**Brief:** Produce a copy of every line in the records that holds the string "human".
• • • • •
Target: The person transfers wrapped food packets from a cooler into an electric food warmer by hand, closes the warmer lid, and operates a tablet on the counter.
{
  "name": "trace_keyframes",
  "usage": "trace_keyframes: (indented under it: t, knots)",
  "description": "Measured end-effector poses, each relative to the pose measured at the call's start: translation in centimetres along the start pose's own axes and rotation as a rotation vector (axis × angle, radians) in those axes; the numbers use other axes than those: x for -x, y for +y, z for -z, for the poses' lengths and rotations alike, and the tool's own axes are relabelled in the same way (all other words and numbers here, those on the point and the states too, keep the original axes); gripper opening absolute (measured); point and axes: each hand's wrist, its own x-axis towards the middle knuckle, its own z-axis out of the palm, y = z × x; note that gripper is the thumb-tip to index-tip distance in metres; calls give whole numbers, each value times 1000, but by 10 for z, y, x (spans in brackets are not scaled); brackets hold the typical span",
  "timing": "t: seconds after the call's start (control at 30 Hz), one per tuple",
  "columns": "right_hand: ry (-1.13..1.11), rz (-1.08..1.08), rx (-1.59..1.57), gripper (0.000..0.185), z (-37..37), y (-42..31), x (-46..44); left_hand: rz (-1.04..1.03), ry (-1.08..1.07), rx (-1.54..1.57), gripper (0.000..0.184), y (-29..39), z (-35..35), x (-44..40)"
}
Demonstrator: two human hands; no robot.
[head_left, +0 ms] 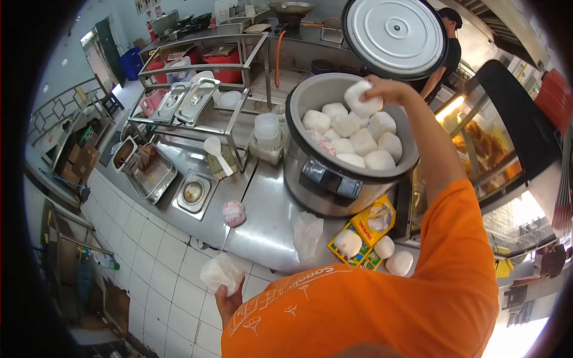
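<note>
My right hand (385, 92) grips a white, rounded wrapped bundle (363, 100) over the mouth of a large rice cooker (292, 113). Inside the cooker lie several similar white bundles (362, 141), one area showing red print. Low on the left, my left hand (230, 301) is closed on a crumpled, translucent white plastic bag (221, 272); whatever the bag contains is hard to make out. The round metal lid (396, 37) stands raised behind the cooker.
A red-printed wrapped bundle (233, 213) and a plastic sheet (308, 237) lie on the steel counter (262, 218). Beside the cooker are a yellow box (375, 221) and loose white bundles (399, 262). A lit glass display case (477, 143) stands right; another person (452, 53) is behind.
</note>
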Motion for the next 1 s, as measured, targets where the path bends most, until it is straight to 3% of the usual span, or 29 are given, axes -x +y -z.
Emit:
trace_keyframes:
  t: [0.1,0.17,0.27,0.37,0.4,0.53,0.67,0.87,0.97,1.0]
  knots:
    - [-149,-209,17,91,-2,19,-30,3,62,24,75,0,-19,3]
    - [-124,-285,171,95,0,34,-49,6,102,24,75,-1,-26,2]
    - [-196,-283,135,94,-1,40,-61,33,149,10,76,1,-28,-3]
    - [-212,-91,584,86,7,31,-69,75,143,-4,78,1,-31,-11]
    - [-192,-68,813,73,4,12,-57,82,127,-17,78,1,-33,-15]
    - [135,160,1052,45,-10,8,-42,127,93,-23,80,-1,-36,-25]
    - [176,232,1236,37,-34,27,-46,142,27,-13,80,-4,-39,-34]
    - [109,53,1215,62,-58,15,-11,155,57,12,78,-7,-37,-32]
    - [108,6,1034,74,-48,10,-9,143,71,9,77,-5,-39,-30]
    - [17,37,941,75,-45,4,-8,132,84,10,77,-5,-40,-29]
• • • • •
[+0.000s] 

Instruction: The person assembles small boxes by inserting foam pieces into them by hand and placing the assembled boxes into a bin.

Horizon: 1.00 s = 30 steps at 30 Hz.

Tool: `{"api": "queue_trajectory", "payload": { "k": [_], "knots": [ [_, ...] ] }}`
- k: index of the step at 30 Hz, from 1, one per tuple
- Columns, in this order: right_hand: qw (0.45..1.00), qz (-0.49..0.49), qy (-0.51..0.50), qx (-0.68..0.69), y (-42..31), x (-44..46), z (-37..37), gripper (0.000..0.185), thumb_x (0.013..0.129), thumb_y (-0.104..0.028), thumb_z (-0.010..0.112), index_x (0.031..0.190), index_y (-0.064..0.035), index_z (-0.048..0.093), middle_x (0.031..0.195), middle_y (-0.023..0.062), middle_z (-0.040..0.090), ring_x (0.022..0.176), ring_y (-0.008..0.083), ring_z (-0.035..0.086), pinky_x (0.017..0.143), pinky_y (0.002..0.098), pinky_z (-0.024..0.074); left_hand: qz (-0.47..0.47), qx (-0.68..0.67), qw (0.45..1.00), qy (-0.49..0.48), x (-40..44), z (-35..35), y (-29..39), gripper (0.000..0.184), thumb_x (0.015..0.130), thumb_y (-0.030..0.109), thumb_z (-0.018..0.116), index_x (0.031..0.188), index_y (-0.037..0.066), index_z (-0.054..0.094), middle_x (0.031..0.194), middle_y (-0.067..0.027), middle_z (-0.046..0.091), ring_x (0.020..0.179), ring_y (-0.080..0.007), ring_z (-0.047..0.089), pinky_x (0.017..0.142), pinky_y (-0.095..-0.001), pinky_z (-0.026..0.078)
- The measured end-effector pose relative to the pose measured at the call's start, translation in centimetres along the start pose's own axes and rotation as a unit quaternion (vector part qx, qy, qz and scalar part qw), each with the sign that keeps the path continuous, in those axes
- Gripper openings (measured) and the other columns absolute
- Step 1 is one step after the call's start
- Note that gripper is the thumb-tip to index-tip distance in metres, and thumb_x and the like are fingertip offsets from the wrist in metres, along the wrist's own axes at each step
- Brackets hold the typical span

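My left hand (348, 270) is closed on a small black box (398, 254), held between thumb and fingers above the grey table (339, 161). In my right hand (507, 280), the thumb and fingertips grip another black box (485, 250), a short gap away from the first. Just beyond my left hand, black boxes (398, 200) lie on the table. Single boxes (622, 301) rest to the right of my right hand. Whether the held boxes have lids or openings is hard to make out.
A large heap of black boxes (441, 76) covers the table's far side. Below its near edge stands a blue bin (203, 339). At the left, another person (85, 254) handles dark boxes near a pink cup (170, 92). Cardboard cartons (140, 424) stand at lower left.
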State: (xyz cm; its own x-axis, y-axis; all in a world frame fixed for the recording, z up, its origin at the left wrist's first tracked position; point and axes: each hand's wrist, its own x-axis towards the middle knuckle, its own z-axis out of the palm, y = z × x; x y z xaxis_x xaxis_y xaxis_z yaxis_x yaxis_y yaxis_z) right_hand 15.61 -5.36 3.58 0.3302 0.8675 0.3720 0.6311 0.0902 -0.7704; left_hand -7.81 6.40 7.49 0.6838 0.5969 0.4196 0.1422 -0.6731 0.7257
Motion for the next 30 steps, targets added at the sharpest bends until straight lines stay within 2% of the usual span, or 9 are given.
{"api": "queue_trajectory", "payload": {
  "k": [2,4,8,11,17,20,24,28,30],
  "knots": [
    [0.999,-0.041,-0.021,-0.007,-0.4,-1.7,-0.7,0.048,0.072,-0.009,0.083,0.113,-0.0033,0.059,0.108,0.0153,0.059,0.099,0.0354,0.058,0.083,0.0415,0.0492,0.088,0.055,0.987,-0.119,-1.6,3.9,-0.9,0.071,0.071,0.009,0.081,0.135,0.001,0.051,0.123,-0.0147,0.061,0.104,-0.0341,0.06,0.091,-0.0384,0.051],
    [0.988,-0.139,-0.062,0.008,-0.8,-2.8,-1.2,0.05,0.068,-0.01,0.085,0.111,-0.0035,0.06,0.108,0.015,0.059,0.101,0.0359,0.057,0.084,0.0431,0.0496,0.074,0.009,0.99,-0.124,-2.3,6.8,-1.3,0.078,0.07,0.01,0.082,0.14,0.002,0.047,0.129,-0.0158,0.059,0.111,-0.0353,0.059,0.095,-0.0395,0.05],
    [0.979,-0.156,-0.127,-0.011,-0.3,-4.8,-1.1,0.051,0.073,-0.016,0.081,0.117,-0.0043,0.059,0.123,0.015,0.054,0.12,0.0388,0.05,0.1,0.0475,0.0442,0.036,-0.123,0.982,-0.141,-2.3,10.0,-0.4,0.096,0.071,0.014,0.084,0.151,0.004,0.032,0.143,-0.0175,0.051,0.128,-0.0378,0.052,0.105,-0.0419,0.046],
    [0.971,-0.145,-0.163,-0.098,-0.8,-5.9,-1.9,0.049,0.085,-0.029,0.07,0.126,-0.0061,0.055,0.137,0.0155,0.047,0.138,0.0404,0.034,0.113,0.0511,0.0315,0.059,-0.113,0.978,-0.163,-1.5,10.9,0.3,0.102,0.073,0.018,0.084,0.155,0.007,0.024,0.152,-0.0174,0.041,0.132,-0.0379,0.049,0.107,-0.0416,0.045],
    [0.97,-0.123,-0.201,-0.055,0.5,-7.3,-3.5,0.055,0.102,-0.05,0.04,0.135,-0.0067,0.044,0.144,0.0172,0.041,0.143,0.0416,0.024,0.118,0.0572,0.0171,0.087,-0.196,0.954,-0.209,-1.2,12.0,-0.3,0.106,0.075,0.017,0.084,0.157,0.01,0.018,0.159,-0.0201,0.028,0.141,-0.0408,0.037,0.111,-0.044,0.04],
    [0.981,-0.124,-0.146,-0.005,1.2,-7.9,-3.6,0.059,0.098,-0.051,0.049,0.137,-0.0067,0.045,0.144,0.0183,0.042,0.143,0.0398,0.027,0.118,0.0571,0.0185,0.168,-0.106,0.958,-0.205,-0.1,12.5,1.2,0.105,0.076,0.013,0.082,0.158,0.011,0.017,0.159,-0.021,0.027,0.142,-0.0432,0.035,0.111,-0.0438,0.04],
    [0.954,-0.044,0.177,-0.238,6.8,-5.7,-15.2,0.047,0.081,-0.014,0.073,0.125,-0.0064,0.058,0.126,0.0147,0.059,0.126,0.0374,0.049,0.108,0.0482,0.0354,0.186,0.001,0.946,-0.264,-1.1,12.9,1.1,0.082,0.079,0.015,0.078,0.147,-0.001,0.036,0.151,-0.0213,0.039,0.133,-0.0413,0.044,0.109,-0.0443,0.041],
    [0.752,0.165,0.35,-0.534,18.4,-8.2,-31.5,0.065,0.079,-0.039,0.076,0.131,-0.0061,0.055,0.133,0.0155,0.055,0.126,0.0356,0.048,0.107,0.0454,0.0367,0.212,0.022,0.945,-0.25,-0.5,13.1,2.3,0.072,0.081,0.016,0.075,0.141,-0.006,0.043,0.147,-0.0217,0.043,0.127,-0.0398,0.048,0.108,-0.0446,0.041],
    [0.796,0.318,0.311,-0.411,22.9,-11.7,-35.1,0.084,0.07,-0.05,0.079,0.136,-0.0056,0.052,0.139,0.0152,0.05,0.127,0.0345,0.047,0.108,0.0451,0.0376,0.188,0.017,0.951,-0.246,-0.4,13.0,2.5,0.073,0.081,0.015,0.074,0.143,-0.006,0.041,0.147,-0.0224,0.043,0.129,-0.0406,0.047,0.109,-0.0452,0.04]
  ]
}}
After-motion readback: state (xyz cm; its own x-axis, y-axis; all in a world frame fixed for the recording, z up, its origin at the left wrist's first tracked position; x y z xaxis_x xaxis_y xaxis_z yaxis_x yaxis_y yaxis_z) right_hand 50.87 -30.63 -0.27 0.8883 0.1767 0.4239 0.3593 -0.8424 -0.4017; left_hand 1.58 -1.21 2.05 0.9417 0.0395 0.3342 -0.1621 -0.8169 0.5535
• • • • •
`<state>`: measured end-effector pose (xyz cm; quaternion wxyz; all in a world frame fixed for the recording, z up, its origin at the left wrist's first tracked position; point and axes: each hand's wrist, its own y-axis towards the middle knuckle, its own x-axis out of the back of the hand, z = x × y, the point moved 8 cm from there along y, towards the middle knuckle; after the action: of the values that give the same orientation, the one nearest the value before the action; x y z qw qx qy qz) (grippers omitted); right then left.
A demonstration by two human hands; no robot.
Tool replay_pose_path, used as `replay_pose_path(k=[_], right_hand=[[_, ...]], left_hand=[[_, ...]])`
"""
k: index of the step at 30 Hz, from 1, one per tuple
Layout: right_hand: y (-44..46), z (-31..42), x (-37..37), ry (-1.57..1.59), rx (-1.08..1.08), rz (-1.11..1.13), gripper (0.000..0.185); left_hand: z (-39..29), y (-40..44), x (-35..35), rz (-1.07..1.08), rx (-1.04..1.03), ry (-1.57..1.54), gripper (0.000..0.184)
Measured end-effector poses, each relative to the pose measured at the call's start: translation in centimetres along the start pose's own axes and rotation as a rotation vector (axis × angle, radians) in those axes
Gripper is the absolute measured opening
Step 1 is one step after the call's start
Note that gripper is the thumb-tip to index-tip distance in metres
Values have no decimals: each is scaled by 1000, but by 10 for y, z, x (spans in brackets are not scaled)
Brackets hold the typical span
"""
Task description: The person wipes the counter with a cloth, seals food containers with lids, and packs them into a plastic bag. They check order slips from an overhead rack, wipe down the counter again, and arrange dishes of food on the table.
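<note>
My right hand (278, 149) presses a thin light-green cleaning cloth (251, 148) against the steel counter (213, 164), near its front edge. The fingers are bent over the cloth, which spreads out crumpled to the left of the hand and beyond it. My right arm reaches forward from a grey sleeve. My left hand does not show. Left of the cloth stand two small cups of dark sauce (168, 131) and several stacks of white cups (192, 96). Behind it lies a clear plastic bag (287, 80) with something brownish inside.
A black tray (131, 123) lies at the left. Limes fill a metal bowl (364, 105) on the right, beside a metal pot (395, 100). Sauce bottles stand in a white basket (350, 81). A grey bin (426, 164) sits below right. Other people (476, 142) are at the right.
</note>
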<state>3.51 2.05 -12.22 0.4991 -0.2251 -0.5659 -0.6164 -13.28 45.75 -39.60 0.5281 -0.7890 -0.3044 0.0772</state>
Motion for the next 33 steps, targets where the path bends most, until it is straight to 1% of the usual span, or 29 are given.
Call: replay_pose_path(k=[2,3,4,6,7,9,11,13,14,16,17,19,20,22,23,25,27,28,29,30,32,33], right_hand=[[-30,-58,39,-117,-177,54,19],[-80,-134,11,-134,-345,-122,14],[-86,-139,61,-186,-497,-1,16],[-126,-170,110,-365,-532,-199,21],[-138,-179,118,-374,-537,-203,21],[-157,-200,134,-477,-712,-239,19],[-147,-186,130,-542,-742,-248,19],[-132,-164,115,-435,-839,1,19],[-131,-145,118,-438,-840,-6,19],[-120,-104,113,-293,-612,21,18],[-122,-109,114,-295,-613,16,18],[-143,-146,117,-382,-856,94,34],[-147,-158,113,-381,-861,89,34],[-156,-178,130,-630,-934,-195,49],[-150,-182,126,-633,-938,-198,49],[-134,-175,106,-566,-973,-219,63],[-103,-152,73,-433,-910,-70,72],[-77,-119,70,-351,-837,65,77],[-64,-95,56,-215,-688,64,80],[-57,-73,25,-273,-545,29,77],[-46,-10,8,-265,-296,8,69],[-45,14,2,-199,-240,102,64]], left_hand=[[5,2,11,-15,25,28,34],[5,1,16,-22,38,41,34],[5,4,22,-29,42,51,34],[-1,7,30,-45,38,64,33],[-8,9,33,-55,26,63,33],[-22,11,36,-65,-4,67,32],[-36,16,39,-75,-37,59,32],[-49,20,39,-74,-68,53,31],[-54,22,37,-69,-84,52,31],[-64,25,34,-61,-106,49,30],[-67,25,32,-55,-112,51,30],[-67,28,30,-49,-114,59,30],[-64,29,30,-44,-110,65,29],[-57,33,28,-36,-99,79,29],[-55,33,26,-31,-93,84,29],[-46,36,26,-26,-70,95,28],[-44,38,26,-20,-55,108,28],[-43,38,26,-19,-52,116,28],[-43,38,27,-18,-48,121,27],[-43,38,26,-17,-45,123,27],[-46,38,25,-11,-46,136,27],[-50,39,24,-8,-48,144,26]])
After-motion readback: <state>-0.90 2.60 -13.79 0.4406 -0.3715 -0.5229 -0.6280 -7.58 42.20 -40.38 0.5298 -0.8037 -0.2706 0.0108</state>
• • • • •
**Answer section:**
Demonstrator: two human hands; no robot.
A demonstration by two human hands; no robot.

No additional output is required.